### EXERCISE DESCRIPTION
Using the string "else" as the key, pull each matching line out of the records below.

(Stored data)
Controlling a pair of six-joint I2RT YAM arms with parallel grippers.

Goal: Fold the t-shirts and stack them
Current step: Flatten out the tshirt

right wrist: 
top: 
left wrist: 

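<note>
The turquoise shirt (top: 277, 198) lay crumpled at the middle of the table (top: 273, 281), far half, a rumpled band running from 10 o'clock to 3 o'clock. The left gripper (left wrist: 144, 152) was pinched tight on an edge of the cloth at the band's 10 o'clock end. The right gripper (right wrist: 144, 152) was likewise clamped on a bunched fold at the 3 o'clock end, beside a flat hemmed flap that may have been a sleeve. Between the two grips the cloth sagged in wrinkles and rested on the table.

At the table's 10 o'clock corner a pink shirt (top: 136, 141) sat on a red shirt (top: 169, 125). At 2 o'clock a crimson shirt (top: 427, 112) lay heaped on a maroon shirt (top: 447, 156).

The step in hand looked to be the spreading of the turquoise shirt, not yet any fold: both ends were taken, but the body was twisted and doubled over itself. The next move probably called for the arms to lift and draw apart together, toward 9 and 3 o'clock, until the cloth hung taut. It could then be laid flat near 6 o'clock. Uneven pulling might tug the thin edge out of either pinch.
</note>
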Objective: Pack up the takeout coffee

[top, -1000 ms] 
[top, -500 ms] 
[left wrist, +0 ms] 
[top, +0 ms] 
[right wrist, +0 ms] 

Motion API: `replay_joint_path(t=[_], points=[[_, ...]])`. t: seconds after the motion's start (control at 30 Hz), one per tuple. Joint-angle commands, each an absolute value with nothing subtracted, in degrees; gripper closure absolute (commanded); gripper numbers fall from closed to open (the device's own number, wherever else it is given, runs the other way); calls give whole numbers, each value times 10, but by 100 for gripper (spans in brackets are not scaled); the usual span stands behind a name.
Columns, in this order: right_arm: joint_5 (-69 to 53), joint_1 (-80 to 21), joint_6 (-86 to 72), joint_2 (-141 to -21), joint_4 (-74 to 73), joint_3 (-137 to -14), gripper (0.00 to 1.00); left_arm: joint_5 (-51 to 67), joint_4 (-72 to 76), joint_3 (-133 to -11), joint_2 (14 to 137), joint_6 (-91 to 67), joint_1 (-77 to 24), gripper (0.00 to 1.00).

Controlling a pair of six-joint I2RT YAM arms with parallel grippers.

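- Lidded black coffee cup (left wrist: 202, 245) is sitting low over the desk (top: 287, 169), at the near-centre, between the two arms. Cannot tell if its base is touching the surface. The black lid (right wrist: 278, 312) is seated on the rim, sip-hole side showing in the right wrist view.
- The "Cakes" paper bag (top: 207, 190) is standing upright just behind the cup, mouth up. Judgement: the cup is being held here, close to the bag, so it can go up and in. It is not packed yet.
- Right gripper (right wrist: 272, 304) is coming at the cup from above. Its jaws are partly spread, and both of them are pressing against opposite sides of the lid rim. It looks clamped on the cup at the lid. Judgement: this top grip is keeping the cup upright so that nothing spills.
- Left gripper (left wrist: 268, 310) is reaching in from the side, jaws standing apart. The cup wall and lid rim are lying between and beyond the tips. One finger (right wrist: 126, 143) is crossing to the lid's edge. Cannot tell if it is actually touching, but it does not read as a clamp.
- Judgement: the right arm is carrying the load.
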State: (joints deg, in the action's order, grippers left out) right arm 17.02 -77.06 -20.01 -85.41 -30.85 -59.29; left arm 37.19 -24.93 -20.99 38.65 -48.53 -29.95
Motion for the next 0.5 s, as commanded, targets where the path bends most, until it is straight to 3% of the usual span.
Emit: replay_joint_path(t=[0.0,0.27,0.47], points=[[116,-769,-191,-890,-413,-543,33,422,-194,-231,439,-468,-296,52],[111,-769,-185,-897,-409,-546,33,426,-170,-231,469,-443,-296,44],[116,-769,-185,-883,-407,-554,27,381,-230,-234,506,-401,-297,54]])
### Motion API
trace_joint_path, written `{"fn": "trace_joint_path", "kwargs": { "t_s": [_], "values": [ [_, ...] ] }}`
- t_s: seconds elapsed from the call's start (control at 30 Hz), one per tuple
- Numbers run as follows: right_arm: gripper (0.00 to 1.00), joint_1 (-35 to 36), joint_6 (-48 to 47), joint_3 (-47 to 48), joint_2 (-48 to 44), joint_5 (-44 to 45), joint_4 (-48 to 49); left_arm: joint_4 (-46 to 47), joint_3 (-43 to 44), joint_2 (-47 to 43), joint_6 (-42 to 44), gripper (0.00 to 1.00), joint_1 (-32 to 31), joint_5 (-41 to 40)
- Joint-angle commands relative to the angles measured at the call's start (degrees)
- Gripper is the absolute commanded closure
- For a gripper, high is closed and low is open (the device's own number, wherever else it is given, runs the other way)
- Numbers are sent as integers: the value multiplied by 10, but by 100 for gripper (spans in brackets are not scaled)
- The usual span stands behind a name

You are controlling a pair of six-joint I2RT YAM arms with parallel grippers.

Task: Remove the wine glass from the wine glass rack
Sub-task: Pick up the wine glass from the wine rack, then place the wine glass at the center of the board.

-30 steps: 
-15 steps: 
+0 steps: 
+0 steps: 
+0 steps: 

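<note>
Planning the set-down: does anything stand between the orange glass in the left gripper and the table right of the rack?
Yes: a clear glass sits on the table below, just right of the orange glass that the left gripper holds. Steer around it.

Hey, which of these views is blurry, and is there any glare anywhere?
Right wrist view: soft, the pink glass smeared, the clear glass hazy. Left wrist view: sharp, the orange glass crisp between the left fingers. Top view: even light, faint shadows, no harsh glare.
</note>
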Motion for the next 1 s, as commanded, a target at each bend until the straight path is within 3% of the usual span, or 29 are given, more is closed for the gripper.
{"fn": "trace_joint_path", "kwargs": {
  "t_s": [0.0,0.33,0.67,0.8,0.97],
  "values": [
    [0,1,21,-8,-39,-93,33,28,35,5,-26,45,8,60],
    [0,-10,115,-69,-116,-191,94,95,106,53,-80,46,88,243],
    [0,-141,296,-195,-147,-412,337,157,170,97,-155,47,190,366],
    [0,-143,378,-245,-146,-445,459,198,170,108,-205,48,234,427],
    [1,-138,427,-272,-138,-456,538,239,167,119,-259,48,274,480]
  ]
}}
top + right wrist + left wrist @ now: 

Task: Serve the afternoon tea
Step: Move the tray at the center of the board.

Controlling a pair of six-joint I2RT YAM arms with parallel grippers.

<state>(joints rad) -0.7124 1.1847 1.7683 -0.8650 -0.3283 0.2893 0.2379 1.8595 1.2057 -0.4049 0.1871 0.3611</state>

### SOLUTION FOR THIS TASK
Motion API: `replay_joint_path(t=[_], points=[[_, ...]])`. t: seconds after the motion's start (control at 30 Hz), one per tuple. Joint-angle commands, each an absolute value with nothing subtracted, in degrees; gripper closure absolute (commanded); gripper numbers fall from closed to open (the device's own number, wherever else it is given, runs the other way); calls give whole numbers, each value times 10, but by 100 for gripper (spans in brackets are not scaled); the usual span stands behind a name.
- For a gripper, high is closed and low is open (the device's own number, wherever else it is given, runs the other way)

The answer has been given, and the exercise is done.